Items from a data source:
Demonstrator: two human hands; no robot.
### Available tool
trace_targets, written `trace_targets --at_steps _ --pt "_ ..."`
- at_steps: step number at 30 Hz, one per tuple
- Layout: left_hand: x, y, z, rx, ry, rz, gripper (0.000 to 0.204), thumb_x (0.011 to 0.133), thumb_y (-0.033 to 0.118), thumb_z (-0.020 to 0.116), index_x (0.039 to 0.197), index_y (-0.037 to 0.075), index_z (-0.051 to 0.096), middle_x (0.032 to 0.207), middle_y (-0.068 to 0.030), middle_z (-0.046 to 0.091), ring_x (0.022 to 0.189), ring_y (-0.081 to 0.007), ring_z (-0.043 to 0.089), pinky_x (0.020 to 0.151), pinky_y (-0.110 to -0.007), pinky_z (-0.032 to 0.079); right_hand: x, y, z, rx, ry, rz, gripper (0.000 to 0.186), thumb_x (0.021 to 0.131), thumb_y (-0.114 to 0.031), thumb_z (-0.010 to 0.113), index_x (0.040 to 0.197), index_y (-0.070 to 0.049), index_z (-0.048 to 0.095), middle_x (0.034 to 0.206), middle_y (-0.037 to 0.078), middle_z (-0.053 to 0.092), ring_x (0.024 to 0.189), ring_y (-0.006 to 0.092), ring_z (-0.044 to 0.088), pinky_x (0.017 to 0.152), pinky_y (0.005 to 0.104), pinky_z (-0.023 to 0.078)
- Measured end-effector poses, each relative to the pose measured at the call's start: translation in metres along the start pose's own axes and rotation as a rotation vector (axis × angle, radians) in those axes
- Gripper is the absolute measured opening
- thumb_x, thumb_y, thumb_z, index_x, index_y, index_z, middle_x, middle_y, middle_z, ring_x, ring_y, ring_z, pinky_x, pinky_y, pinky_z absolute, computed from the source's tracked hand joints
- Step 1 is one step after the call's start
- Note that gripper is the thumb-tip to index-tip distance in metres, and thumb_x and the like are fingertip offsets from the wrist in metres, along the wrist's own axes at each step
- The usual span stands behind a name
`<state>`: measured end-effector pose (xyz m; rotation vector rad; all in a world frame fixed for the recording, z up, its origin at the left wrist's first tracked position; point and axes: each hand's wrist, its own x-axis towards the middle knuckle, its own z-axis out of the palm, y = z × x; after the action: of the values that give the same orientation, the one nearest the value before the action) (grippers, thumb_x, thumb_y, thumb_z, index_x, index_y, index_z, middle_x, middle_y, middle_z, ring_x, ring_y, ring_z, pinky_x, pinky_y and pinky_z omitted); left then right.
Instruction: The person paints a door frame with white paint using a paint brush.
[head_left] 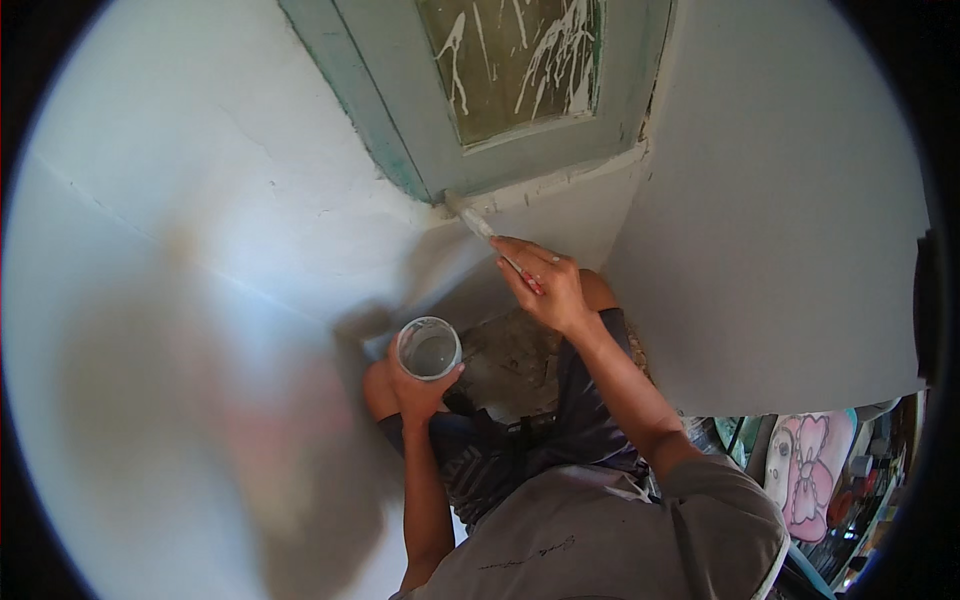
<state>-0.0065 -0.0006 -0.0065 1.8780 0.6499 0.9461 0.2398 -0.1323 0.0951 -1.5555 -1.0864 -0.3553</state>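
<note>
Two bare hands are in use beside a pale wall [250, 130]; the right hand [548, 285] has its fingers closed on a paintbrush [472, 217], whose bristles are at the lower left corner of a grey-green frame [400, 80]; the left hand [413, 390] has its fingers wrapped around a round cup [429, 325] of grey liquid [434, 354], open top up, near the left knee [379, 392]; a white-streaked pane [500, 75] sits within the frame.
</note>
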Motion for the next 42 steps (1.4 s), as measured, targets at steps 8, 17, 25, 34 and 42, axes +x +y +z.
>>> trace_targets --at_steps 8,17,25,34,42 --pt "0.005 0.012 0.010 0.082 -0.045 0.015 0.106 0.061 0.015 0.102 0.148 -0.003 0.044 0.142 -0.0187 0.057 0.133 -0.0304 0.057 0.114 -0.044 0.045 0.019 0.060 -0.048 0.058 -0.055 -0.029 0.028 0.095 -0.010 0.076 0.123 -0.012 0.078 0.120 0.012 0.078 0.089 0.0265 0.078 0.077 0.0338 0.063" --pt "0.008 0.002 0.010 0.092 -0.075 0.024 0.109 0.062 0.013 0.102 0.150 -0.004 0.040 0.142 -0.0194 0.056 0.134 -0.0310 0.055 0.114 -0.044 0.044 0.022 0.102 -0.133 -0.109 0.107 0.088 0.027 0.097 -0.008 0.074 0.124 -0.009 0.077 0.119 0.012 0.079 0.083 0.0229 0.077 0.075 0.0320 0.060" --pt "0.007 -0.001 0.012 0.016 -0.036 0.036 0.106 0.060 0.015 0.103 0.147 -0.003 0.045 0.139 -0.0179 0.059 0.130 -0.0298 0.059 0.112 -0.043 0.047 0.011 0.074 -0.150 0.044 0.317 0.360 0.026 0.101 -0.010 0.069 0.125 -0.002 0.075 0.106 0.013 0.079 0.076 0.0146 0.075 0.068 0.0274 0.055" --pt "-0.007 0.023 0.024 0.177 -0.065 0.095 0.106 0.055 0.019 0.104 0.145 0.001 0.051 0.135 -0.0185 0.063 0.127 -0.0347 0.062 0.108 -0.045 0.049 -0.068 -0.034 -0.094 0.861 0.089 0.807 0.037 0.108 -0.028 0.064 0.125 0.003 0.073 0.102 0.016 0.078 0.074 0.0170 0.073 0.064 0.0266 0.055" --pt "-0.015 0.068 0.052 0.132 -0.068 0.158 0.099 0.057 0.019 0.101 0.143 0.005 0.055 0.141 -0.0172 0.060 0.132 -0.0388 0.056 0.111 -0.049 0.045 -0.082 -0.054 -0.102 0.828 -0.177 0.802 0.034 0.104 -0.024 0.070 0.120 0.005 0.074 0.097 0.017 0.078 0.080 0.0185 0.075 0.064 0.0279 0.056"
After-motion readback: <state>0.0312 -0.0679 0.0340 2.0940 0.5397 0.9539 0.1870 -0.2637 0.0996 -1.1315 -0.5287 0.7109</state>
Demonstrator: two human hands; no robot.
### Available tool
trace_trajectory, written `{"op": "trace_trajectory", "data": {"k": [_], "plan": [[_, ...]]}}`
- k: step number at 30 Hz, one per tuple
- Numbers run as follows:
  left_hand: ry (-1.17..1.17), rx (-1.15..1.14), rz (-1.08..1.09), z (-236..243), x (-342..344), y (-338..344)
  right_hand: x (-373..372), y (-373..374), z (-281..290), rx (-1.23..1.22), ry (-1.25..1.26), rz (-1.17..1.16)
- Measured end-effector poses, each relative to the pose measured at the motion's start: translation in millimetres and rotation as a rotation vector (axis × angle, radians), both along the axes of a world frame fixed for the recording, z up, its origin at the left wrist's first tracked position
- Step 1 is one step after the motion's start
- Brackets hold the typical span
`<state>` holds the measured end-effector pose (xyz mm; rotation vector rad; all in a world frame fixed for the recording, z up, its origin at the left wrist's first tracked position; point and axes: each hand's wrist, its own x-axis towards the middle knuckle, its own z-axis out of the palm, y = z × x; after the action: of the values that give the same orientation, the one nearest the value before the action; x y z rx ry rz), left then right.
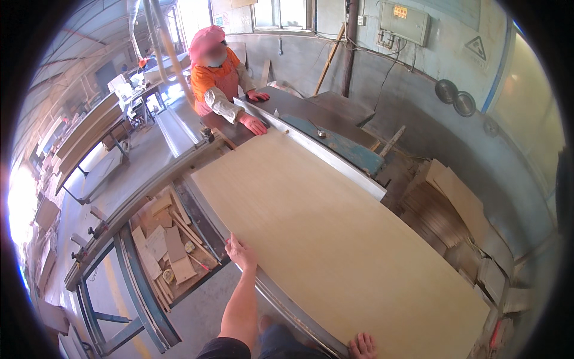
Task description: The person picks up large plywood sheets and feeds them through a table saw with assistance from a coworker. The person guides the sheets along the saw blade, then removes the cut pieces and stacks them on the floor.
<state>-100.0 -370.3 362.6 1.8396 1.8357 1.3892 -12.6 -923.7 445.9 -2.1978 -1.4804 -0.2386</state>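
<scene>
A large pale plywood board (347, 251) lies lengthways across a saw bench, against a long straight metal fence (335, 158). My left hand (241, 252) grips the board's left edge near its middle, fingers bent at the edge. At the bottom of the view, my right hand (362, 346) holds the board's near edge, its fingertips on the top face; its thumb is hidden. At the far end, a co-worker in a pink cap and orange top rests a red-gloved hand (253, 124) by the board's end and the other (258, 96) on the dark tabletop.
A bin of wood offcuts (161, 263) sits left, beside a sliding rail (128, 209) and steel frame (137, 335). Stacked panels (448, 209) lean right, below a wall-mounted grey box (400, 24) and two saw discs (454, 96). Boards rest on a rack (89, 143) behind.
</scene>
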Motion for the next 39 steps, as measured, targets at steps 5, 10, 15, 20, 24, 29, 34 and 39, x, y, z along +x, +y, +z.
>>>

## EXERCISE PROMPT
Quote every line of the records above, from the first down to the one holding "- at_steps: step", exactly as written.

## WRITTEN RESPONSE
Demonstrator: two human hands; no robot.
### Available tool
trace_targets, written `trace_targets --at_steps _ --pt "_ ..."`
- at_steps: step number at 30 Hz, one per tuple

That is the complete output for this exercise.